In [None]:
import numpy as np
import os
import pandas as pd
import torch

from sklearn.metrics import accuracy_score
from tqdm import tqdm
from transformers import AutoTokenizer, pipeline

In [None]:
if torch.cuda.is_available(): device = torch.device("cuda")
elif torch.backends.mps.is_available(): device = torch.device("mps")
else: device = torch.device("cpu")

In [None]:
os.makedirs("output/", exist_ok=True)

In [None]:
test = pd.read_csv("data/processed/test.csv")

RoBERTa has a context length of 512 tokens. The Hugging Face pipeline does not support automatic truncation of longer sequences. A simple workaround is to truncate the text before classification, but since tokenization occurs at the subword level, the exact truncation point is unpredictable. To avoid exceeding the limit, it's necessary to pass shorter sequences to the model than it could process (e.g., 1500 characters, that could correspond to 450 tokens in average).

A more precise approach is to tokenize the text and then truncate it.

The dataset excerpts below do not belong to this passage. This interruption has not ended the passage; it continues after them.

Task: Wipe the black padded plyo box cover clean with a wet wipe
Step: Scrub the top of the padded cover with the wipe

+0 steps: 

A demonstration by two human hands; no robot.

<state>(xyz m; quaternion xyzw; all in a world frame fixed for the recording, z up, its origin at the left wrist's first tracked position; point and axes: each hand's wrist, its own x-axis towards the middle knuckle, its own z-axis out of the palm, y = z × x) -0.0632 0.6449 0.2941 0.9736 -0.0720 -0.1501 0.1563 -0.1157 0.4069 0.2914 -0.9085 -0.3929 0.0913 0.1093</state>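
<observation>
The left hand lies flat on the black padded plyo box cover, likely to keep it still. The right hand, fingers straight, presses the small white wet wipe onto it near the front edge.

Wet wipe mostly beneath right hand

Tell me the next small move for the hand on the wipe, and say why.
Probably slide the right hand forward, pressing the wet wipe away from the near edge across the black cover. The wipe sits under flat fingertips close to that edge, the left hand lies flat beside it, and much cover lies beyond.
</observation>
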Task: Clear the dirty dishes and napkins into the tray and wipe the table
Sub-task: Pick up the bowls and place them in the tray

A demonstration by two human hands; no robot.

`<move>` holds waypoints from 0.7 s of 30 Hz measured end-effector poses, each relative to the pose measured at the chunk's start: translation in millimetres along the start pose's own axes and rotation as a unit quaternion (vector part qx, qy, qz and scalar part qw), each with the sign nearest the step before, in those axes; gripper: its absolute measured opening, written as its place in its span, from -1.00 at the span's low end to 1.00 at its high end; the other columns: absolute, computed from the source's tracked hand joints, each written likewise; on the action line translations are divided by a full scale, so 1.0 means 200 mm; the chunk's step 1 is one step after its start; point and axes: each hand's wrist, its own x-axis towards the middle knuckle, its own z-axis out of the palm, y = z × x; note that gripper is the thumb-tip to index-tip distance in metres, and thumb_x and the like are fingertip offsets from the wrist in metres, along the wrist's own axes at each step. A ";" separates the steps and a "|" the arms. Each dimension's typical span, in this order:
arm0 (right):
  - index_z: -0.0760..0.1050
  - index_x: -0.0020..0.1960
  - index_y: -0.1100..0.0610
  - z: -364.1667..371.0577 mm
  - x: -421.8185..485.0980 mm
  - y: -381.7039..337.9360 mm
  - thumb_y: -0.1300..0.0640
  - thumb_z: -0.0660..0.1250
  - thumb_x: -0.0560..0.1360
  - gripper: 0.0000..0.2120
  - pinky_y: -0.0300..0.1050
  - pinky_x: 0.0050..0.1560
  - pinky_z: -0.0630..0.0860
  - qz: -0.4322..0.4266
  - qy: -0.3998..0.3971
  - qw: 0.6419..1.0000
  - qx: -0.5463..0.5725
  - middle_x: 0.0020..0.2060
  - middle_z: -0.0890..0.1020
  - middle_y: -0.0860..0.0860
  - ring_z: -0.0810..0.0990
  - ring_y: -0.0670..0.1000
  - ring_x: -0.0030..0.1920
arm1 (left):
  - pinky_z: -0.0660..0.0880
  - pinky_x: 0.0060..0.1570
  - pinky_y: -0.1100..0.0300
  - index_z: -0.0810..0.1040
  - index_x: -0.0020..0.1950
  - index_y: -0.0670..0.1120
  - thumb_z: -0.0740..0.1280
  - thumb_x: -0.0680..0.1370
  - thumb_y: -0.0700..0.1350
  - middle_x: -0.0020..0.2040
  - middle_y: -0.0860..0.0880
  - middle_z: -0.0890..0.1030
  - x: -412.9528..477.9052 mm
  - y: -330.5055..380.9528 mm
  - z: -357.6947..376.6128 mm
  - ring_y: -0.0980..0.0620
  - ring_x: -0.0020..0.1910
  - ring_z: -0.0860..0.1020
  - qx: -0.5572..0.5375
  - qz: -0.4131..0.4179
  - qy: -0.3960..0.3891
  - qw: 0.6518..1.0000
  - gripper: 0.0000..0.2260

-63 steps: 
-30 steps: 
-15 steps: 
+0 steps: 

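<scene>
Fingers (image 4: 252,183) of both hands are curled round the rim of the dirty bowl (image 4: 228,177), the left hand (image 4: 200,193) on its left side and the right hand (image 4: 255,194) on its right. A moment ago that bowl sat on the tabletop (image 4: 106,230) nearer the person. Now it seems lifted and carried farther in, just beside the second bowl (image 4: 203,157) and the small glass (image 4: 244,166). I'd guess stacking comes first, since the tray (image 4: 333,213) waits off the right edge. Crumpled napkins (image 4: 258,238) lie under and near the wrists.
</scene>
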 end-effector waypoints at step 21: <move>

However, since the pipeline does not accept tokenized input, the truncated text must be decoded before classification. This process is inefficient, as it requires encoding the text twice, but allows to make use of the full model capacity.

We also perform truncation from the left, to preserve summaries that sometimes appear at the end of reviews.

# Zero-shot classification with RoBERTa

In [None]:
# Load tokenizer separately and set truncation strategy
tokenizer = AutoTokenizer.from_pretrained("roberta-large-mnli")
tokenizer.truncation_side = "left"
tokenizer.model_max_length = 512

# Pass this tokenizer to the pipeline
classifier = pipeline("zero-shot-classification",
                      model = "roberta-large-mnli",
                      tokenizer = tokenizer,
                      framework = "pt",
                      device = device)

In [None]:
labels_set = [
    ["positive", "negative"],
    ["positive sentiment", "negative sentiment"],
    ["positive review", "negative review"],
    ["favorable opinion", "unfavorable opinion"],
    ["good movie", "bad movie"],
    ["excellent", "terrible"]
]

In [None]:
def get_sentiment(text, labels):
    result = classifier(text, 
                        candidate_labels = labels, 
                        truncation = True)
    return result["labels"][0]

models = []
for _, labels in enumerate(labels_set):
    # Create a column name based on the first label in each set
    column_name = f"RoBERTa_{labels[0].replace(' ', '_')}"
    models.append(column_name)
    
    # Apply the sentiment analysis with the current set of labels
    tqdm.pandas(desc=f"Processing with {labels}", unit = " reviews")
    test[column_name] = test["text"].progress_apply(lambda x: get_sentiment(x, labels))

    # Standardize labels
    mapping = {labels[0]: "positive", 
               labels[1]: "negative"}
    test[column_name] = test[column_name].replace(mapping)

In [None]:
accuracies = {model: accuracy_score(test["sentiment"], test[model]) for model in models}
accuracy_avg = pd.DataFrame(accuracies.items(), columns=["Labels", "Accuracy"])
accuracy_avg.style.hide(axis="index")

In [None]:
best_model = accuracy_avg.loc[accuracy_avg['Accuracy'].idxmax(), 'Model']
test = test.rename(columns={best_model: "RoBERTa_base"})
test[['review_id', 'RoBERTa_base']].to_csv("output/RoBERTa_base.csv")

# Zero-shot classification with SiEBERT

In [None]:
# Load tokenizer separately and set truncation strategy
tokenizer = AutoTokenizer.from_pretrained("siebert/sentiment-roberta-large-english")
tokenizer.truncation_side = "left"
tokenizer.model_max_length = 512

# Pass the tokenizer to the pipeline
classifier = pipeline("sentiment-analysis",
                      model = "siebert/sentiment-roberta-large-english",
                      tokenizer = tokenizer,
                      framework = "pt",
                      device = device)

In [None]:
def get_sentiment(text):
    result = classifier(text, truncation=True)
    return result[0]["label"].lower()

tqdm.pandas(unit = " reviews")
test["SiEBERT"] = test["text"].progress_apply(get_sentiment)

In [None]:
test[['review_id', 'SiEBERT']].to_csv("output/SiEBERT.csv")

In [None]:
accuracy = accuracy_score(test['sentiment'], test['SiEBERT'])
print(f"Accuracy: {accuracy:.4f}")